Regardless, you get more motion clarity per sample and hold Hz -- nothing currently beat OLEDs.
refreshtime:gtgtime ratios are pretty bad beyond the VESA 10%-90% window. 1ms GtG can be more like 4-8ms GtG in some cases for some colors, far exceeding 240Hz refresh times, on a poorly refresh-rate-compliant monitor.
It's why 720Hz LCDs are so much clearer than 1000Hz LCDs at the photos at www.blurbusters.com/5000hz
And you can see 120vs480 at www.blurbusters.com/120vs480 if you want to see benefits outside esports games too.

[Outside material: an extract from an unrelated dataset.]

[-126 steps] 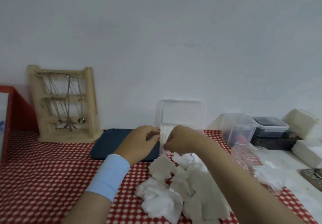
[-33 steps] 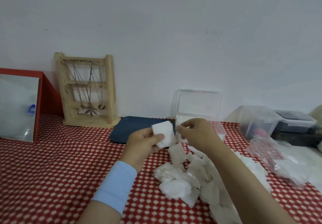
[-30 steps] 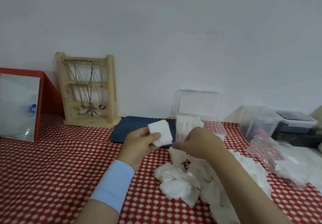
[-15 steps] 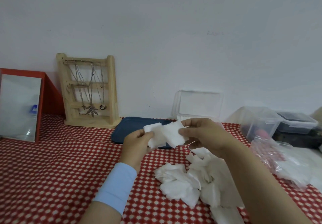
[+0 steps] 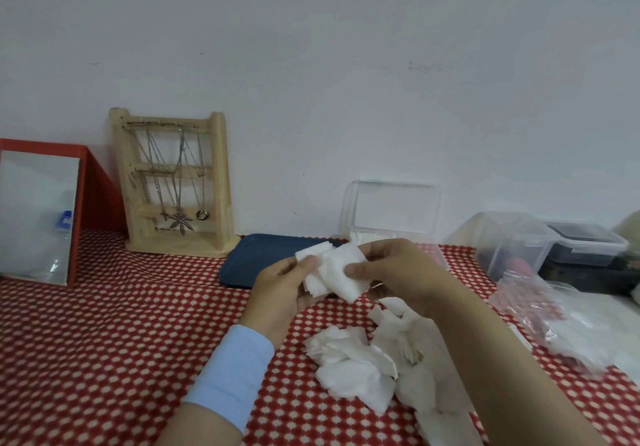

Mind you, 240Hz LCDs are still cheap and I've seen 300-400 Hz generic LCDs fall to as little as $100-$150 now. Little difference in price versus a 60Hz LCD -- the first screen of Amazon search for computer monitors has no 60 Hz monitors. The cheapest 24-27" monitors viewed are now all high-Hz.
Mind you, a good cherrypicked 240Hz outperforms a crappy 300-400Hz.
If you are going to 1080p 24" to optimize for esports -- there are good reasons. Indeed, you're pretty much ruling out OLED unless you don't mind a higher-Hz mode of an OLED (e.g. 4K 240Hz OLED with a 1080p 480Hz mode) and a bigger screen.